The C<experimental> pragma exists to combine the required incantations into a
single interface stable across releases of perl. For every experimental
feature, this should enable the feature and silence warnings for the enclosing
lexical scope:
use experimental 'feature-name';
To disable the feature and, if applicable, re-enable any warnings, use:
no experimental 'feature-name';
The supported features, documented further below, are:
array_base - allow the use of $[ to change the starting index of @array
autoderef - allow push, each, keys, and other built-ins on references
lexical_topic - allow the use of lexical $_ via "my $_"

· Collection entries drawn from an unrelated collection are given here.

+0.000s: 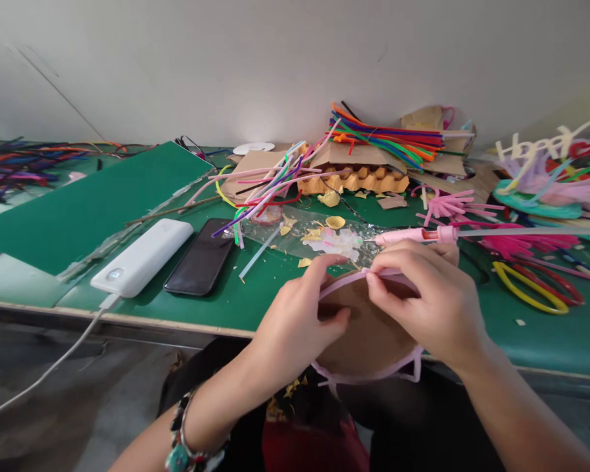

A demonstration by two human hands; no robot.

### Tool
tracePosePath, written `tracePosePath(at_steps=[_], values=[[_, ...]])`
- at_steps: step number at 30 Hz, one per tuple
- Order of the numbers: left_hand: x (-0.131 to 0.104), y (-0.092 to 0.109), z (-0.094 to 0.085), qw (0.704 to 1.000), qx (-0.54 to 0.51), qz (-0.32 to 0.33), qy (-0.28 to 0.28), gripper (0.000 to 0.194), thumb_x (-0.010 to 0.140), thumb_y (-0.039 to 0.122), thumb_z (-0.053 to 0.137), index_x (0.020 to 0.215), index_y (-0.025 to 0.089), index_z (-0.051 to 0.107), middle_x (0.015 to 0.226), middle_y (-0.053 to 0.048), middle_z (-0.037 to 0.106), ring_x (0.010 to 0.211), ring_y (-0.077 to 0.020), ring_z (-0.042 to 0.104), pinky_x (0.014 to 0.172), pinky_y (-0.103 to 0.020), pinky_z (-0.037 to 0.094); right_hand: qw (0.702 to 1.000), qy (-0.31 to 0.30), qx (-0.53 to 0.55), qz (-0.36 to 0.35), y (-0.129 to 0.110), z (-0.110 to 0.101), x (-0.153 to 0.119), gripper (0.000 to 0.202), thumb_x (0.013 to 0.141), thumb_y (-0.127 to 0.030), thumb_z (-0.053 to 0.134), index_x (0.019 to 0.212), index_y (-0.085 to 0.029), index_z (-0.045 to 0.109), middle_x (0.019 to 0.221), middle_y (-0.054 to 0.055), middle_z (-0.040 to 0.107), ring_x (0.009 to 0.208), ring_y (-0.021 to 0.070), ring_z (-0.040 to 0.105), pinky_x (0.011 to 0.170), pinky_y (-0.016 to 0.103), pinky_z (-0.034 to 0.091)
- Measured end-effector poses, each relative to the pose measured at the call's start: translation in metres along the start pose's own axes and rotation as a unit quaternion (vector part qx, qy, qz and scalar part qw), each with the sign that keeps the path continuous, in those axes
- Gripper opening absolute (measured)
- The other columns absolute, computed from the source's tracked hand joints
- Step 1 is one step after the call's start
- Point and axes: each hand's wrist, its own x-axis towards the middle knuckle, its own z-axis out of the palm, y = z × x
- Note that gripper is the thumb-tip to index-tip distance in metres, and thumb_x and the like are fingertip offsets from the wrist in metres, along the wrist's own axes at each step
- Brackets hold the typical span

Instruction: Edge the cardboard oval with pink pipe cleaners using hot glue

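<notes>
A round brown cardboard disc (373, 328) is tilted over my lap at the table's front edge. A pale pink pipe cleaner (345, 282) runs along its rim, with bent loose ends at the bottom. My left hand (307, 308) holds the disc's left side, thumb on the brown face and fingers curled over the rim. At the top edge, my right hand (425, 295) pinches the pipe cleaner between thumb and index finger. Just beyond my right fingers lies a pink glue gun (413, 236) with a long glue stick (531, 231) sticking out of its back.
A white power bank (142, 255) with a cable and a black phone (201, 259) lie to the left. Bundled pipe cleaners (383, 137) rest on cardboard by an egg carton (354, 180). Yellow scraps surround a glue-smeared plastic sheet (295, 229). Pink pipe-cleaner bunches (511, 242) crowd the right.
</notes>
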Motion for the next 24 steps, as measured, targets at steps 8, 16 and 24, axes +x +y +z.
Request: tracePosePath(at_steps=[8,16,24], values=[[-0.001,0.002,-0.003,0.999,-0.009,0.003,0.053,0.038,0.069,0.011,0.062,0.101,0.020,0.043,0.057,0.010,0.053,0.051,-0.0085,0.051,0.050,-0.017,0.036,0.996,0.075,-0.043,-0.020,-0.004,-0.002,0.001,0.014,0.073,-0.010,0.060,0.075,-0.020,0.051,0.068,-0.001,0.061,0.065,0.0129,0.060,0.063,0.031,0.037],[0.002,0.001,0.000,0.994,0.009,0.030,0.106,0.018,0.068,0.014,0.064,0.076,0.019,0.048,0.065,0.007,0.056,0.058,-0.0073,0.052,0.054,-0.016,0.039,0.991,0.114,-0.072,-0.015,-0.001,-0.004,0.001,0.014,0.071,-0.011,0.063,0.073,-0.020,0.052,0.065,0.001,0.057,0.065,0.0146,0.058,0.061,0.032,0.040],[-0.004,0.007,0.004,0.991,0.025,0.042,0.123,0.018,0.069,0.013,0.059,0.074,0.020,0.043,0.062,0.008,0.051,0.053,-0.0072,0.049,0.049,-0.016,0.036,0.989,0.093,-0.114,-0.031,-0.003,-0.013,-0.002,0.016,0.071,-0.012,0.061,0.076,-0.025,0.052,0.065,0.000,0.057,0.061,0.0136,0.056,0.057,0.033,0.036]])
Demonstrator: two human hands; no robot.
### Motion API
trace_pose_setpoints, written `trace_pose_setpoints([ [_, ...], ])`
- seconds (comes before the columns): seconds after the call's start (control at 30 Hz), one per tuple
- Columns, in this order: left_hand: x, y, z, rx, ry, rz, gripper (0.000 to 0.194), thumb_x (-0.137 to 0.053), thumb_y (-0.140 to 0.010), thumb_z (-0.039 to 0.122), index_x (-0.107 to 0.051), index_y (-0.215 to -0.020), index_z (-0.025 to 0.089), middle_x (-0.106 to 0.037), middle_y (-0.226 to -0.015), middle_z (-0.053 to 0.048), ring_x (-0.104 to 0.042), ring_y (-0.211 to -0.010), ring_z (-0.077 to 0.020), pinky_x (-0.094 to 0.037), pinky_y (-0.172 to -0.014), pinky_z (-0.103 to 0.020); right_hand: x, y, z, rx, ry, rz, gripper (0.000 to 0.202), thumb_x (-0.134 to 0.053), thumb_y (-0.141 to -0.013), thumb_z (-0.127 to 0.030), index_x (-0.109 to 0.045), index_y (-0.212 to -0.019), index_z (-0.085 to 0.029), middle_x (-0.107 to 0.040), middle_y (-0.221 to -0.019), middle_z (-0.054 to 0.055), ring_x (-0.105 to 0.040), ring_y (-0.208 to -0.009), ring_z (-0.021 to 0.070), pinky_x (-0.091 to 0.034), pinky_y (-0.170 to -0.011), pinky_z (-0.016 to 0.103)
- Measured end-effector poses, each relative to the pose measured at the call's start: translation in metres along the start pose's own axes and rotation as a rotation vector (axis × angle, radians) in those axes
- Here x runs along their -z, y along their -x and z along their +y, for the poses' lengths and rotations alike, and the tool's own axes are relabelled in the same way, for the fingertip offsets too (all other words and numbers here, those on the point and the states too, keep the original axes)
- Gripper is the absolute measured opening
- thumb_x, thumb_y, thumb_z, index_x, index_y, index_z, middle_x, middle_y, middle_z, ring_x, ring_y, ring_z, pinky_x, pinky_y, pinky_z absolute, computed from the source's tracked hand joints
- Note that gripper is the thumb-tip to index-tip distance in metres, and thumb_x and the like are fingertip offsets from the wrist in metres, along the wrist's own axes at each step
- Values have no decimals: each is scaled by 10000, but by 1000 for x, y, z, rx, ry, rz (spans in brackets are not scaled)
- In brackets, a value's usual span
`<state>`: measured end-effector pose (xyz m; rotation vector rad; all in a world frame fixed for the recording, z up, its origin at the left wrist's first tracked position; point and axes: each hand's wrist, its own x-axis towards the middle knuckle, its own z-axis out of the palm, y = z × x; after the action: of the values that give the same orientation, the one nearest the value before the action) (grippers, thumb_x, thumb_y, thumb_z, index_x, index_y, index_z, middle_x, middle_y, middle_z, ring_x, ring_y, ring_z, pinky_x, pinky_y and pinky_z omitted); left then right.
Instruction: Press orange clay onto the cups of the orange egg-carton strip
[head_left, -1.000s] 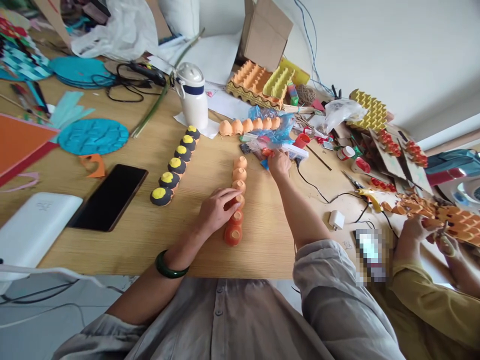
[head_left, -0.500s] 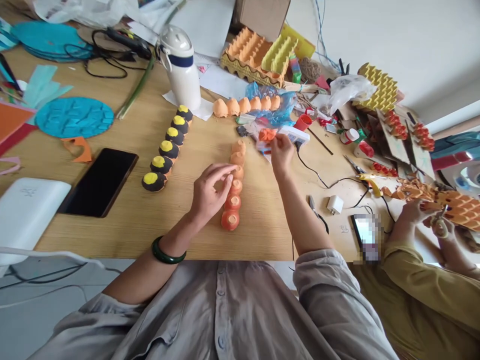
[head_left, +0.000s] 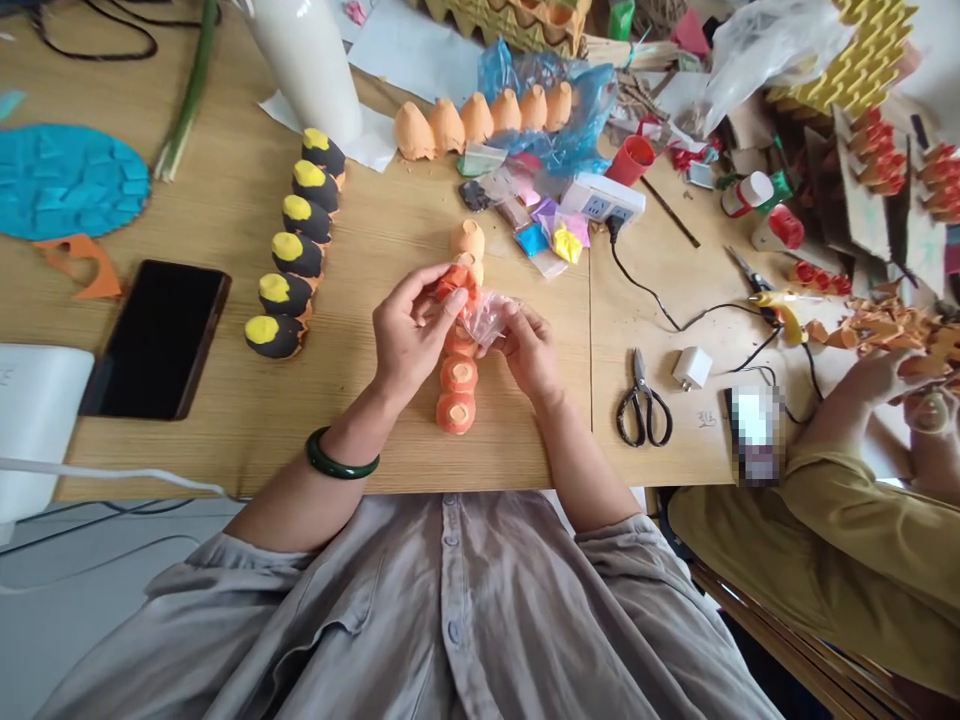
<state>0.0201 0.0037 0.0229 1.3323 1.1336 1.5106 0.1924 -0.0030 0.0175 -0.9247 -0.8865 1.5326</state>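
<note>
Between my hands is a clear plastic bag (head_left: 491,318) with a lump of soft orange clay (head_left: 459,283) at its left end. My left hand (head_left: 405,335) pinches the clay between thumb and fingers. Closed on the bag's right side is my right hand (head_left: 531,352). Directly below them, a strip of egg-carton cups (head_left: 458,376) lies on the table, pointing away from me. Its nearer cups have an orange-red coating around pale tops, and my hands hide its middle. Small bags of coloured clay (head_left: 551,238) lie beyond my right hand.
Left stands a row of black cups with yellow tops (head_left: 296,255), near a dark phone (head_left: 159,340). Bare cups (head_left: 478,122) stand at the back beside a power strip (head_left: 604,200). Scissors (head_left: 643,405) lie to the right. A co-worker's hands (head_left: 862,390) work at far right.
My right hand has come back toward me from the clay bags, bringing the orange clay in its bag. My left hand has taken hold of the clay. The view has shifted closer.
</note>
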Motion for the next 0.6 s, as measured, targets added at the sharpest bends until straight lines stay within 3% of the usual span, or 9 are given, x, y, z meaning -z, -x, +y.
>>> trace_pose_setpoints([
  [0.1,5,2,-1,34,41,8,618,-889,-1025,719,-785,-1351,205,-855,-1432,-132,-842,-1348,-310,-703,-1199,-447,-2,2,-1,4,-30,-42,441,-1026,-877,-668,-849,-909,-265,-808,-844,-2,-713,-691,164,-702,-619,311],
  [0.27,6,1,-6,89,61,2,703,-927,-1004,789,-765,-1367,209,-868,-1358,-5,-814,-1381,-312,-688,-1148,-477,-2,5,-2,16,-8,-40,452,-921,-949,-700,-805,-926,-264,-796,-840,7,-740,-728,191,-764,-698,368],
  [0.43,7,-2,-25,-53,11,93,697,-865,-1004,874,-780,-1336,268,-897,-1336,-35,-881,-1240,-306,-756,-967,-463,-4,9,-4,-11,-9,-65,367,-925,-940,-617,-840,-1065,-282,-831,-903,12,-774,-803,205,-783,-749,372],
  [0.6,11,-1,-29,-119,-136,39,631,-735,-1129,834,-747,-1421,274,-884,-1392,-40,-874,-1308,-323,-742,-950,-492,-7,10,-7,-23,39,-52,411,-972,-905,-704,-870,-1033,-327,-837,-933,35,-773,-842,239,-806,-760,426],
])
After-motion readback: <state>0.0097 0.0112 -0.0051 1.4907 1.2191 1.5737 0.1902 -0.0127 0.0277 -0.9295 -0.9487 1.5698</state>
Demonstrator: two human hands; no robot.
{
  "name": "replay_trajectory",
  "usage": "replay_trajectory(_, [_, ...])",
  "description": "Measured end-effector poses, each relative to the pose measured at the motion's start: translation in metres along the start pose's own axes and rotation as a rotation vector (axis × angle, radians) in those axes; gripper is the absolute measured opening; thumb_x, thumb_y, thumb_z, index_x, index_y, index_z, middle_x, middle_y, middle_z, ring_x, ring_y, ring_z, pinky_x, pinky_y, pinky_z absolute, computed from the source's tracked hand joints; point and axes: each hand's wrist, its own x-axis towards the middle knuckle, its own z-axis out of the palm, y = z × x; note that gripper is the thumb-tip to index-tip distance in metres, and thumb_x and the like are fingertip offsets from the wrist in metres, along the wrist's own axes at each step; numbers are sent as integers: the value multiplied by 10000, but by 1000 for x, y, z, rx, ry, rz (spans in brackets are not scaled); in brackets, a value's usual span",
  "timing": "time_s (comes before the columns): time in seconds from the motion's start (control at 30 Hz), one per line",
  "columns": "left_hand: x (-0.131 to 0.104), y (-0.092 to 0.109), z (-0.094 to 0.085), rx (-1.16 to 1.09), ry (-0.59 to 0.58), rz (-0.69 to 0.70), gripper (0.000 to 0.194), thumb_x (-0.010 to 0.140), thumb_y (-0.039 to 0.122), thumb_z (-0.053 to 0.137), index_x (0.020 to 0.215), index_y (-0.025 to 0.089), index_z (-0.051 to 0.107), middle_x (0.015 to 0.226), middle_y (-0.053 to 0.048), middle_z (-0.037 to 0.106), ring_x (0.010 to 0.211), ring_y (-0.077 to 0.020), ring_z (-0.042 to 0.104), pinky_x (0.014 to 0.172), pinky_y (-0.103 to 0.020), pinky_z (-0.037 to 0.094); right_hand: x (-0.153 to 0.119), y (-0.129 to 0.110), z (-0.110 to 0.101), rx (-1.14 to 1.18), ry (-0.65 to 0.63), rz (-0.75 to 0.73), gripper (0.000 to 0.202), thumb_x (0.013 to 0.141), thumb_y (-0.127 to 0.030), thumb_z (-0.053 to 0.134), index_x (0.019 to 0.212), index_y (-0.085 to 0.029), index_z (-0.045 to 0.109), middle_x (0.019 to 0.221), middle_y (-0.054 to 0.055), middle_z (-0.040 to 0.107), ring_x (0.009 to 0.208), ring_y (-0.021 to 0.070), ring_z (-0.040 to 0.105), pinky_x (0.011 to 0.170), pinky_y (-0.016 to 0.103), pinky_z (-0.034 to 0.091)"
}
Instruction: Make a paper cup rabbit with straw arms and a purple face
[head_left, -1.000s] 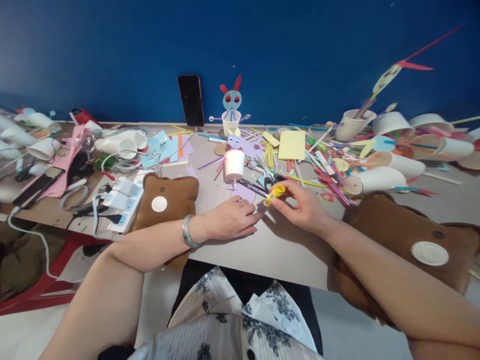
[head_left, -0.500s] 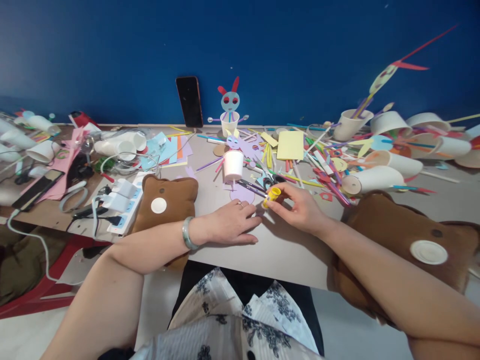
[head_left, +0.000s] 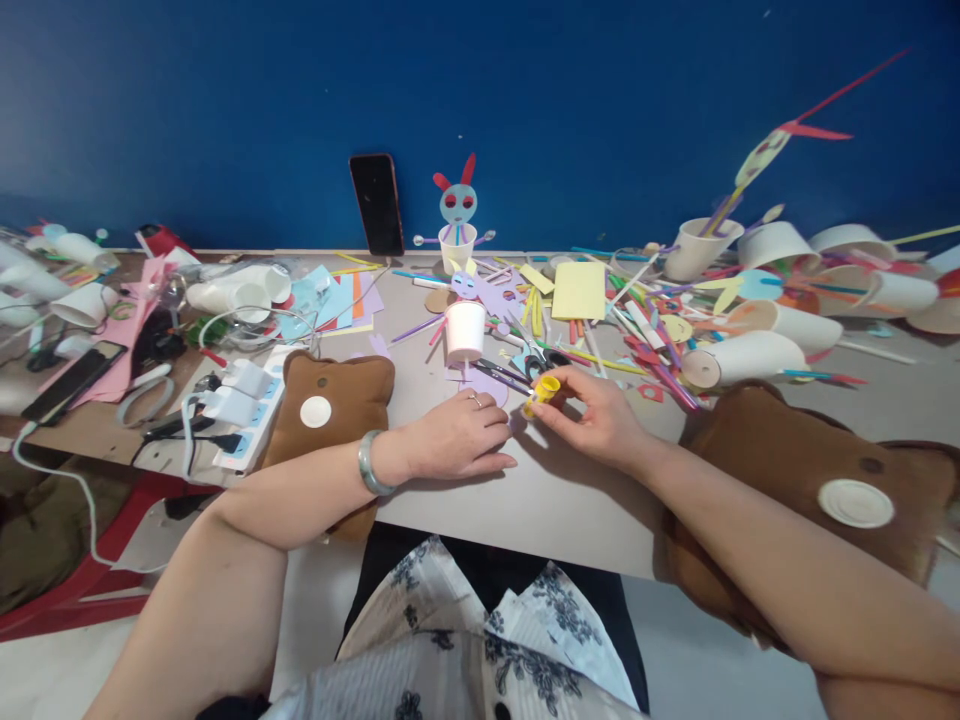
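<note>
My right hand (head_left: 600,418) pinches a small yellow glue stick (head_left: 541,395) between thumb and fingertips, above the table and tilted, with its round end facing up. To the left of it, my left hand (head_left: 461,438) rests low over the tabletop, palm down. Its fingers are loosely bent and the thumb lies apart; the fingertips' undersides are hidden. A purple paper piece (head_left: 487,388) lies just beyond the left fingers. Behind that sits an upturned white paper cup (head_left: 465,332) with a purple paper face (head_left: 466,287) above it. Dark-handled scissors (head_left: 546,358) lie beyond the glue stick.
A cup figure with red ears (head_left: 458,204) and a phone (head_left: 377,205) stand by the blue wall. Brown plush cushions (head_left: 337,390) flank my arms. A power strip (head_left: 255,425) lies left; paper cups (head_left: 750,358) and coloured sticks crowd the right. Yellow paper (head_left: 579,291) lies behind.
My left hand has drawn slightly left and its fingers have bent more. The right hand keeps the glue stick in nearly the same place.
</note>
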Motion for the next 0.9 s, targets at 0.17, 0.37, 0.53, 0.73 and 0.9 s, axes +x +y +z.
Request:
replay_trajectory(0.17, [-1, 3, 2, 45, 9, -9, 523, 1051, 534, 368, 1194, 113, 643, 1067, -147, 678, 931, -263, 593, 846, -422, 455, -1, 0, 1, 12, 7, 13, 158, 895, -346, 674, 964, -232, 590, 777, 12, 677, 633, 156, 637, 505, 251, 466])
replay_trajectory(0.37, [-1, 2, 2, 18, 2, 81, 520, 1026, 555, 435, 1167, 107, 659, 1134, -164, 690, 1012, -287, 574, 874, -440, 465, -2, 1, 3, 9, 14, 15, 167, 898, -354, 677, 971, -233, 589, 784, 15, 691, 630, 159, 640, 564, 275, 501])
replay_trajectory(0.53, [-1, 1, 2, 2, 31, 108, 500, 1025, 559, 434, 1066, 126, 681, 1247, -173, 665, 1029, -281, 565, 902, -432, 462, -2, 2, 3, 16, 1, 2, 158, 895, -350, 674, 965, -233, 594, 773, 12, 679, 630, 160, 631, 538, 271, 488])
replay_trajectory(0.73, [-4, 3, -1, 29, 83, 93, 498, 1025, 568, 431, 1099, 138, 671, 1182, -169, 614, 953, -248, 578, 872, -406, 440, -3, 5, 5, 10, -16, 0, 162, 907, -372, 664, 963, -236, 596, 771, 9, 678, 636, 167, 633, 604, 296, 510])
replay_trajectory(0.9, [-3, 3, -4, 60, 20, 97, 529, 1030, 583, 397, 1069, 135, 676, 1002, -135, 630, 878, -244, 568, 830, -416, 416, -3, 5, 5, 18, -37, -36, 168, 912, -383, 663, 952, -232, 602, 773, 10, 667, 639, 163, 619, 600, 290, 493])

postderef - allow the use of postfix dereferencing expressions, including
in interpolating strings
refaliasing - allow aliasing via \$x = \$y
regex_sets - allow extended bracketed character classes in regexps
signatures - allow subroutine signatures (for named arguments)
smartmatch - allow the use of ~~
switch - allow the use of ~~, given, and when
=head2 Ordering matters
Using this pragma to 'enable an experimental feature' is another way of saying
that this pragma will disable the warnings which would result from using that
feature. Therefore, the order in which pragmas are applied is important. In
particular, you probably want to enable experimental features I<after> you
enable warnings:
use warnings;
use experimental 'smartmatch';
You also need to take care with modules that enable warnings for you. A common
example being Moose. In this example, warnings for the 'smartmatch' feature are
first turned on by the warnings pragma, off by the experimental pragma and back
on again by the Moose module (fix is to switch the last two lines):
use warnings;
use experimental 'smartmatch';
use Moose;
=head2 Disclaimer
Because of the nature of the features it enables, forward compatibility can not
be guaranteed in any way.
=head1 AUTHOR
Leon Timmermans <leont@cpan.org>
=head1 COPYRIGHT AND LICENSE
This software is copyright (c) 2013 by Leon Timmermans.
This is free software; you can redistribute it and/or modify it under
the same terms as the Perl 5 programming language system itself.